<<<<
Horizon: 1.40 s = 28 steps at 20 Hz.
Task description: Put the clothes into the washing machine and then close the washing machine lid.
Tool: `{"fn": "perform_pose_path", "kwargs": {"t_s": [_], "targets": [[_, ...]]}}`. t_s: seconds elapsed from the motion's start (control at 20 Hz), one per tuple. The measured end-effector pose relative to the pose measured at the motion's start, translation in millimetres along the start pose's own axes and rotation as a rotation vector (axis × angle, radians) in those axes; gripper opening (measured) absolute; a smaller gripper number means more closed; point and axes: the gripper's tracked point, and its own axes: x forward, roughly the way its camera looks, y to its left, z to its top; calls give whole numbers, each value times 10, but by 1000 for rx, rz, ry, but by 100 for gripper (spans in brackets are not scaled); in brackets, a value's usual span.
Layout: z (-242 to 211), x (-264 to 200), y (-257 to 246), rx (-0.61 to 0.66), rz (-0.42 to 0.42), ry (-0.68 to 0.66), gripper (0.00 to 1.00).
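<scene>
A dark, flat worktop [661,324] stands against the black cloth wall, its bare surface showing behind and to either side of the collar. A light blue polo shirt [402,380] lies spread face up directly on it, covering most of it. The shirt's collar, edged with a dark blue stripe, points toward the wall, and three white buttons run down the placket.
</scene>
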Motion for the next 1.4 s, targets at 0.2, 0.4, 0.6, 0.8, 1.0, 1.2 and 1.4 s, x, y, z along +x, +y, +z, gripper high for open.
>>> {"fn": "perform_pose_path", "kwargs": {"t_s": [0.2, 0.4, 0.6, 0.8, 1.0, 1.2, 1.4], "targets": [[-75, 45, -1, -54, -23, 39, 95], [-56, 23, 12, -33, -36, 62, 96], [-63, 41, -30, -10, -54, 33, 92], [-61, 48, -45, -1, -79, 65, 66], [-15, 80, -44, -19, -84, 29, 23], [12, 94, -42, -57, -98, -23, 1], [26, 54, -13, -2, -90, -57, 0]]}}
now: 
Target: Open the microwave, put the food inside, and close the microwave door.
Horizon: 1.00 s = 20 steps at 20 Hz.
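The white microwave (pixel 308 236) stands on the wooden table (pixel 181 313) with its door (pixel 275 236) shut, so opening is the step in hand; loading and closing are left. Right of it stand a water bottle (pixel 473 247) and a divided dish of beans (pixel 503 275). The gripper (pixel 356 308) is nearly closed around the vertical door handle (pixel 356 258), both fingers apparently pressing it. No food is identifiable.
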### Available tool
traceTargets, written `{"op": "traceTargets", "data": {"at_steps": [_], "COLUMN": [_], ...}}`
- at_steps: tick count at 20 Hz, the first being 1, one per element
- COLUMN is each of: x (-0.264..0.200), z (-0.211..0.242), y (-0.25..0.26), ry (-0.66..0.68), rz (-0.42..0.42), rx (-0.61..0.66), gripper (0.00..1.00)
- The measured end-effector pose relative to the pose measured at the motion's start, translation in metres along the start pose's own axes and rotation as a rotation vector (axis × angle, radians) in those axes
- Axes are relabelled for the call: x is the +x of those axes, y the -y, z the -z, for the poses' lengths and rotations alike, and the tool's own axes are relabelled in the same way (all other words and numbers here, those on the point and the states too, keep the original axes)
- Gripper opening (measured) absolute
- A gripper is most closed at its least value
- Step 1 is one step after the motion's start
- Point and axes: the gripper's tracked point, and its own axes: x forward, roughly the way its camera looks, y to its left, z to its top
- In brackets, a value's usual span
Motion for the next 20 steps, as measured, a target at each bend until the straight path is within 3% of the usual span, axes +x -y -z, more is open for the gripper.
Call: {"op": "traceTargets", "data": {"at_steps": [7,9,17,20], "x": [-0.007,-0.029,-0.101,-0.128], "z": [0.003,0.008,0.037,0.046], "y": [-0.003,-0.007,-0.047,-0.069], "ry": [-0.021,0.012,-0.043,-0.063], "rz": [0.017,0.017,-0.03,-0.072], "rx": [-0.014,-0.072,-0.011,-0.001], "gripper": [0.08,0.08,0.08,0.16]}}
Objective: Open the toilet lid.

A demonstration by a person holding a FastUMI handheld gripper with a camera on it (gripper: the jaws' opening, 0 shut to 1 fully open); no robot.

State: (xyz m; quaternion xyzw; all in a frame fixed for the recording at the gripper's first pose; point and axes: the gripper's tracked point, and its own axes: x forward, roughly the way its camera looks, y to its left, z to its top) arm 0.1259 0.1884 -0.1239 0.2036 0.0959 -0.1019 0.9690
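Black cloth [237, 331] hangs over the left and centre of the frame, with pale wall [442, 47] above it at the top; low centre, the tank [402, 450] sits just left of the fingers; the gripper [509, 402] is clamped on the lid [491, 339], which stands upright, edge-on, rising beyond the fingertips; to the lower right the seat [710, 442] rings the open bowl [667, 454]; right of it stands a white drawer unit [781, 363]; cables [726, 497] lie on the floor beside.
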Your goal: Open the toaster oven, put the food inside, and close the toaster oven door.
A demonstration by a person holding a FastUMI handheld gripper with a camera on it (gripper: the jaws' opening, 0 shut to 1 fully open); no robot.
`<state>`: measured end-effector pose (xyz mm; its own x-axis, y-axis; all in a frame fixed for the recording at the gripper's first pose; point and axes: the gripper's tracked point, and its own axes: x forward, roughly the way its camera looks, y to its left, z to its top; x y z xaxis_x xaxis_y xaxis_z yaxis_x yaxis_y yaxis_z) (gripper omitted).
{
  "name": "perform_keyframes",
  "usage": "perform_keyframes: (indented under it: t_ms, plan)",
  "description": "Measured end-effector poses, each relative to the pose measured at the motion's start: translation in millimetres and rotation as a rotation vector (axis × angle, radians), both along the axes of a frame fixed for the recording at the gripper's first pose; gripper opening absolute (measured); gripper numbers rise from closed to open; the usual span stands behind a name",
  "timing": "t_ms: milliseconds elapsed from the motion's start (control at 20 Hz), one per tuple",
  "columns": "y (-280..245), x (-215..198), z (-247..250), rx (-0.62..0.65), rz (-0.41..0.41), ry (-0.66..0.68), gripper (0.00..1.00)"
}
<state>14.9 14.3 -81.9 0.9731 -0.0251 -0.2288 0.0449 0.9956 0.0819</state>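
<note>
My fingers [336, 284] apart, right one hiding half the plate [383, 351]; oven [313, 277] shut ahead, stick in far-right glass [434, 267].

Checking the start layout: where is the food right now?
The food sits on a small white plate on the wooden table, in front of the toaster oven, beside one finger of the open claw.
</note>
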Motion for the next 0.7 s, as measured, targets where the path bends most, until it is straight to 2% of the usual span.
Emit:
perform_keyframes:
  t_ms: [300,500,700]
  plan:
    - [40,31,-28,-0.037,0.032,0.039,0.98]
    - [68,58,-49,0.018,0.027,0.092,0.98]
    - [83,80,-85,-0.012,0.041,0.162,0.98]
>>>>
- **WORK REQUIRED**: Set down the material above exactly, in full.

- **ANSWER AREA**:
Horizon: 1.40 s = 28 steps at 20 Hz.
Task description: Put the clothes into the washing machine and then close the washing machine lid.
Tool: `{"fn": "perform_pose_path", "kwargs": {"t_s": [_], "targets": [[_, ...]]}}`. t_s: seconds elapsed from the motion's start (control at 20 Hz), one per tuple. The measured end-effector pose relative to the pose measured at the motion's start, translation in millimetres along the start pose's own axes and rotation as a rotation vector (axis × angle, radians) in those axes; gripper opening (measured) absolute; a smaller gripper number means more closed; point and axes: the gripper's tracked point, and its own axes: x forward, roughly the way its camera looks, y to its left, z to its top; calls give whole numbers, each value times 10, but by 1000 for rx, rz, ry, but by 100 for gripper (spans in brackets are not scaled); in brackets, a value's usual span.
Layout: z (-242 to 211), x (-264 to 200), y (-257 to 246), rx (-0.61 to 0.66), rz (-0.42 to 0.42), ry (-0.68 to 0.66), gripper (0.00 to 1.00).
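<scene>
A dark, flat worktop [661,324] stands against the black cloth wall, its bare surface showing behind and to either side of the collar. A light blue polo shirt [402,380] lies spread face up directly on it, covering most of it. The shirt's collar, edged with a dark blue stripe, points toward the wall, and three white buttons run down the placket.
</scene>
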Motion for the next 1.4 s, targets at 0.2, 0.4, 0.6, 0.8, 1.0, 1.2 and 1.4 s, x, y, z along +x, +y, +z, gripper high for open.
>>> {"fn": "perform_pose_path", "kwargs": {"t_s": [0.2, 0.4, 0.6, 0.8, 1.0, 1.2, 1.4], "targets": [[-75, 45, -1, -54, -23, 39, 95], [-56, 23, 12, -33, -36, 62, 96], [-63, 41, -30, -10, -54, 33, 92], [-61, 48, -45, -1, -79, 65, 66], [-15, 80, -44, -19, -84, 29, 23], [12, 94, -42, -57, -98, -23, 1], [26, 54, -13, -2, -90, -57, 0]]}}
now: 
Target: Open the microwave, put the food inside, and close the microwave door.
Horizon: 1.00 s = 20 steps at 20 Hz.
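The white microwave (pixel 308 236) stands on the wooden table (pixel 181 313) with its door (pixel 275 236) shut, so opening is the step in hand; loading and closing are left. Right of it stand a water bottle (pixel 473 247) and a divided dish of beans (pixel 503 275). The gripper (pixel 356 308) is nearly closed around the vertical door handle (pixel 356 258), both fingers apparently pressing it. No food is identifiable.
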### Available tool
traceTargets, written `{"op": "traceTargets", "data": {"at_steps": [_], "COLUMN": [_], ...}}`
- at_steps: tick count at 20 Hz, the first being 1, one per element
- COLUMN is each of: x (-0.264..0.200), z (-0.211..0.242), y (-0.25..0.26), ry (-0.66..0.68), rz (-0.42..0.42), rx (-0.61..0.66), gripper (0.00..1.00)
- The measured end-effector pose relative to the pose measured at the motion's start, translation in metres along the start pose's own axes and rotation as a rotation vector (axis × angle, radians) in those axes
- Axes are relabelled for the call: x is the +x of those axes, y the -y, z the -z, for the poses' lengths and rotations alike, and the tool's own axes are relabelled in the same way (all other words and numbers here, those on the point and the states too, keep the original axes)
- Gripper opening (measured) absolute
- A gripper is most closed at its least value
- Step 1 is one step after the motion's start
- Point and axes: the gripper's tracked point, and its own axes: x forward, roughly the way its camera looks, y to its left, z to its top
- In brackets, a value's usual span
Motion for the next 20 steps, as measured, a target at each bend until the straight path is within 3% of the usual span, axes +x -y -z, more is open for the gripper.
Call: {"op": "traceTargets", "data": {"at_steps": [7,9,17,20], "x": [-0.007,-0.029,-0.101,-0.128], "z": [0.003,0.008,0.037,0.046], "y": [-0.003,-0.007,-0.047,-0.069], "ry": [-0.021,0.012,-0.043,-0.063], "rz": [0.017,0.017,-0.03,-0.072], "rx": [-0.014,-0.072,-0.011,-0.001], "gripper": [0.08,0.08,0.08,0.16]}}
Objective: Open the toilet lid.

A demonstration by a person holding a FastUMI handheld gripper with a camera on it (gripper: the jaws' opening, 0 shut to 1 fully open); no robot.

State: (xyz m; quaternion xyzw; all in a frame fixed for the recording at the gripper's first pose; point and axes: the gripper's tracked point, and its own axes: x forward, roughly the way its camera looks, y to its left, z to its top) arm 0.1259 0.1884 -0.1239 0.2036 0.0959 -0.1019 0.9690
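Black cloth [237, 331] hangs over the left and centre of the frame, with pale wall [442, 47] above it at the top; low centre, the tank [402, 450] sits just left of the fingers; the gripper [509, 402] is clamped on the lid [491, 339], which stands upright, edge-on, rising beyond the fingertips; to the lower right the seat [710, 442] rings the open bowl [667, 454]; right of it stands a white drawer unit [781, 363]; cables [726, 497] lie on the floor beside.
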Your goal: Open the toaster oven, put the food inside, and close the toaster oven door.
A demonstration by a person holding a FastUMI handheld gripper with a camera on it (gripper: the jaws' opening, 0 shut to 1 fully open); no robot.
`<state>`: measured end-effector pose (xyz mm; its own x-axis, y-axis; all in a frame fixed for the recording at the gripper's first pose; point and axes: the gripper's tracked point, and its own axes: x forward, roughly the way its camera looks, y to its left, z to its top; x y z xaxis_x xaxis_y xaxis_z yaxis_x yaxis_y yaxis_z) (gripper omitted).
{
  "name": "perform_keyframes",
  "usage": "perform_keyframes: (indented under it: t_ms, plan)",
  "description": "Measured end-effector poses, each relative to the pose measured at the motion's start: translation in millimetres and rotation as a rotation vector (axis × angle, radians), both along the axes of a frame fixed for the recording at the gripper's first pose; gripper opening absolute (measured); gripper numbers rise from closed to open; the usual span stands behind a name",
  "timing": "t_ms: milliseconds elapsed from the motion's start (control at 20 Hz), one per tuple",
  "columns": "y (-280..245), x (-215..198), z (-247..250), rx (-0.62..0.65), rz (-0.41..0.41), ry (-0.66..0.68), gripper (0.00..1.00)"
}
<state>14.9 14.3 -81.9 0.9731 -0.0251 -0.2288 0.0449 0.9956 0.0819</state>
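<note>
My fingers [336, 284] apart, right one hiding half the plate [383, 351]; oven [313, 277] shut ahead, stick in far-right glass [434, 267].

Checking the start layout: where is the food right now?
The food sits on a small white plate on the wooden table, in front of the toaster oven, beside one finger of the open claw.
</note>
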Motion for the next 0.7 s, as measured, targets where the path bends most, until it is straight to 2% of the usual span.
Emit:
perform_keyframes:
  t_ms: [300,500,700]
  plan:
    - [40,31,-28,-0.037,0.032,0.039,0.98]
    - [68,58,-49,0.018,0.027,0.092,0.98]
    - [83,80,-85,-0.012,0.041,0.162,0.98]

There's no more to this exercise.